I'm curious, what do you not know how to change and/or what did you try? I don't see a simpler way than directly giving you the code. Is this your code or did you grab it from somewhere else? Sorry if this is harsh, but I don't get why you don't get it.

Look at my post above. Do you need 3 or 4 arguments? Do you have two $id's by mistake or are they supposed to be there? If you're supposed to have 4 arguments, rename of your $id's appropriately (like if you wanted a $student_id and a $teacher_id or something). If you made a mistake in writing your function and wanted 3 arguments, remove an $id. Adjust your code accordingly if you rename an $id. The error is telling you exactly what's wrong again. Use the color in your post to your own advantage. It's there for a reason (and get Notepad ++ or Scite for coding if your editor doesn't do syntax highlighting (colors) and is black and white).

Alt tags are supposed to describe the photo itself. The search engine already knows what is relevant and not on the page. Don't try and force them to take a keyword; you might burn yourself. Search engines do not have access to anything not linked on your site, besides the usuals like robots.txt or favicon.ico. There's no way it would index or even want to index an SQL database. You have to code for it to get onto the photo itself. That means query the database, obtain the row, and echo the output using PHP and put in the alt text dynamically, server-side. In past experience, search engines do a great job if your site is readable (images aren't; tags/text are), standards-compliant, content is concise and describes the company/org/website, and sometimes if reputable sites link to you (I don't think 'yellow pages' and massive link collection websites really count).

Raw, unchecked code: SELECT companies.companyid, companies.companyname, companies.companylogo, companies.companyoccupation, companies.industry, eQuestions.capitalrequested FROM companies, eQuestions WHERE companies.companyid = eQuestions.companyid; No Left Join needed. You want Left Join when you require everything from the left table and also want what's matched on the right.

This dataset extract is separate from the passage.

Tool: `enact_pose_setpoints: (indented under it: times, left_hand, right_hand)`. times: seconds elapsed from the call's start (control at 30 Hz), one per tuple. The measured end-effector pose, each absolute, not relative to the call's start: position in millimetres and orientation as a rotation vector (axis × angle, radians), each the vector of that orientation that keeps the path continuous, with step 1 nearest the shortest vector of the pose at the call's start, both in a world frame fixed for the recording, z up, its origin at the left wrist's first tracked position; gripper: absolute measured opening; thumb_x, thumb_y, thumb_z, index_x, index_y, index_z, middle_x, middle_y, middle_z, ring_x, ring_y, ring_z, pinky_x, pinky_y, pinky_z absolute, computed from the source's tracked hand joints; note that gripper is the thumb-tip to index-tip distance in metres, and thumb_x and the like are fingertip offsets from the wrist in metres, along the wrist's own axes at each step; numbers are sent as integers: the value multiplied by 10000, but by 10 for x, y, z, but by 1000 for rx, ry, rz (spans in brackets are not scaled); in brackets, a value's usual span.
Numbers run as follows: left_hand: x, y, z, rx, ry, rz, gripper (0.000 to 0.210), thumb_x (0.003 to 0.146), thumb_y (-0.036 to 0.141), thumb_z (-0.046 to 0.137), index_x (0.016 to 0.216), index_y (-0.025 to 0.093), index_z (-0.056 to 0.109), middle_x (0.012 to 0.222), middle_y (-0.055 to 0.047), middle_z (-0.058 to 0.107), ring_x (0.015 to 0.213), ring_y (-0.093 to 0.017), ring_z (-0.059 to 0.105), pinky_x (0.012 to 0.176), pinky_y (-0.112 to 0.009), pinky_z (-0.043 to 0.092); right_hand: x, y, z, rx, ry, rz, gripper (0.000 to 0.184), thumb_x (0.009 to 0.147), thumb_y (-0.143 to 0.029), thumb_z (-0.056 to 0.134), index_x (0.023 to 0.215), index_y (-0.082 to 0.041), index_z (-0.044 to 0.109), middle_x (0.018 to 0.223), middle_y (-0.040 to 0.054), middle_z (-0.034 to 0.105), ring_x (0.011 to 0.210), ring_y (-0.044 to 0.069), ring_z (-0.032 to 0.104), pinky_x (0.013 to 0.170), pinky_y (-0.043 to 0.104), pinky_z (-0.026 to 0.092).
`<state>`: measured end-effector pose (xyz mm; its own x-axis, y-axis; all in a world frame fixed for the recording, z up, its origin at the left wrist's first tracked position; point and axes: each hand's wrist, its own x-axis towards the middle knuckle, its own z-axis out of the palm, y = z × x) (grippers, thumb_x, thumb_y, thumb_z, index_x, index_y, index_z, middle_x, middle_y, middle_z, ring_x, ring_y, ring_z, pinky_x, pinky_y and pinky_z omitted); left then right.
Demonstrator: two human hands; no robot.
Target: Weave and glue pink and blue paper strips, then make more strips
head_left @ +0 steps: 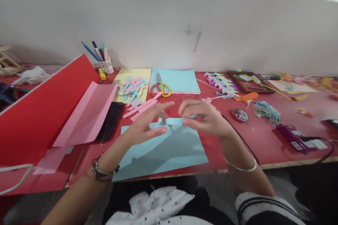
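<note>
Between the thumb and curled fingers of my right hand (204, 117) is a light blue paper strip (174, 121), held above the desk. The strip extends left toward my left hand (148, 121), whose thumb and fingers are spread around its free end without closing on it. Beneath both hands lies a light blue paper sheet (163, 158), with their shadows across it. Pink paper strips (142, 109) lie just beyond my left hand. Farther back, scissors (163, 88) with one yellow and one red handle rest on another blue sheet (182, 77).
A pile of cut strips (133, 88) covers a yellow sheet (117, 77). Left are a red board (58, 112), folded pink paper (84, 119), a black phone (112, 121) and a pen cup (106, 66). Right are a folded-paper chain (221, 82), a purple power strip (293, 139) and its cable.
</note>
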<state>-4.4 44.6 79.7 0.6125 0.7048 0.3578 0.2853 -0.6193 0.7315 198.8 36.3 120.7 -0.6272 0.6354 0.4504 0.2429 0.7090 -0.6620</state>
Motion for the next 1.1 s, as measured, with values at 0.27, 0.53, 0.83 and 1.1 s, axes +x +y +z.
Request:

Give FRAMEWORK an absolute location instead of a relative location. Also, is this the full warning? or a partial with an explanation?

What do you mean it's not displaying data correctly? What's 'correctly' for you? Each row for eQuestions will have a result row with its corresponding company based on its companyid = companies.companyid. Also, any rows from companies not matched will have a result row with empty rows where results from eQuestions would be. What are you trying to do?